For instance, the Unión Láctea (the Dairy Union) collected 120, 2 million liters of fresh milk in 2006, what represented 23 percent of what Cuba consumed in that year.
To cover the needs of the country, Cuba imported 60 thousand tons of powdered milk and for that concept paid out some 145 million dollars.
In that same year, the industry received 44 million liters more than in 2005, however the country had to purchase the same amount of powdered milk to satisfy the need of the consumers.
This had to do with the fact that the nutritious liquid did not satisfy the parameters of quality dealing with its fat content and acidity; problems caused by the delays of transportation and inappropriate containers. This occurs precisely when the price of the powdered milk in the world market has risen.
If in 2004 the product was bought at a price of around 2 279 dollars, in early 2007 it reached the price of over 3 500 dollars, and in April it came close to 4 600. The sale forecast for this food by July and August should round 7 000 dollars, in a moment when the situation of this product is critical worldwide.
This deficit is due to various factors: The United States is importing milk because a heat wave affected its productions in 2006; Australia also saw its sales diminished due to a drought, Argentina suffered from floods and the European Union removed the subside to its farmers.
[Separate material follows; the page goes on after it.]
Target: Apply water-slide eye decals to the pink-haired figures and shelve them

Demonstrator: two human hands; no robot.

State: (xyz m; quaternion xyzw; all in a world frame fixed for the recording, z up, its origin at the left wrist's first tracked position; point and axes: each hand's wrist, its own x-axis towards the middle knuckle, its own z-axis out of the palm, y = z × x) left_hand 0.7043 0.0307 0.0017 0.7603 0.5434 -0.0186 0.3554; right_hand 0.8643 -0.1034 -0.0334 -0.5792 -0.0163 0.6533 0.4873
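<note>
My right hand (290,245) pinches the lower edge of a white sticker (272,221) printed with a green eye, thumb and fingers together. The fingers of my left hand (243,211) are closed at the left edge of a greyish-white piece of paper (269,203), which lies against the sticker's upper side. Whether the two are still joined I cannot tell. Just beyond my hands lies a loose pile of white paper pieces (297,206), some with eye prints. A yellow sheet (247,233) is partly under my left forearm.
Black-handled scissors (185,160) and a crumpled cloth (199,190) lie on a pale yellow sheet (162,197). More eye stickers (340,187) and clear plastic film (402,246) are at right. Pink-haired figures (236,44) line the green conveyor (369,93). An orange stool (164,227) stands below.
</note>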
In the current circumstances we can not ignore the escalating price of the fodder, since the corn, the soy and the rape are being used to make biofuel.
This is the panorama Cuba hast to face now, aggravated by the US blockade which has caused a continuing increase in the cost of the products, including powdered milk in the world market.
This situation can be considerably minimized if the production of milk in the Cuban livestock farms and the collection of it in the dairy industry grow.
This can be possible having the same number of cows but improving their handling, assuring their food and controlling more the final destination of the milk.
It is necessary to increase the shepherding areas in each farm, assure the reproduction of the cattle and guarantee the health of the animals.
It is also important to provide fresh milk to the industry so that it can pasteurize it and distribute it to the population.
The Cuban livestock farmers, who have shown over the last 15 years what they can do in spite of material limitations, are challenged to guarantee the food to millions of Cubans.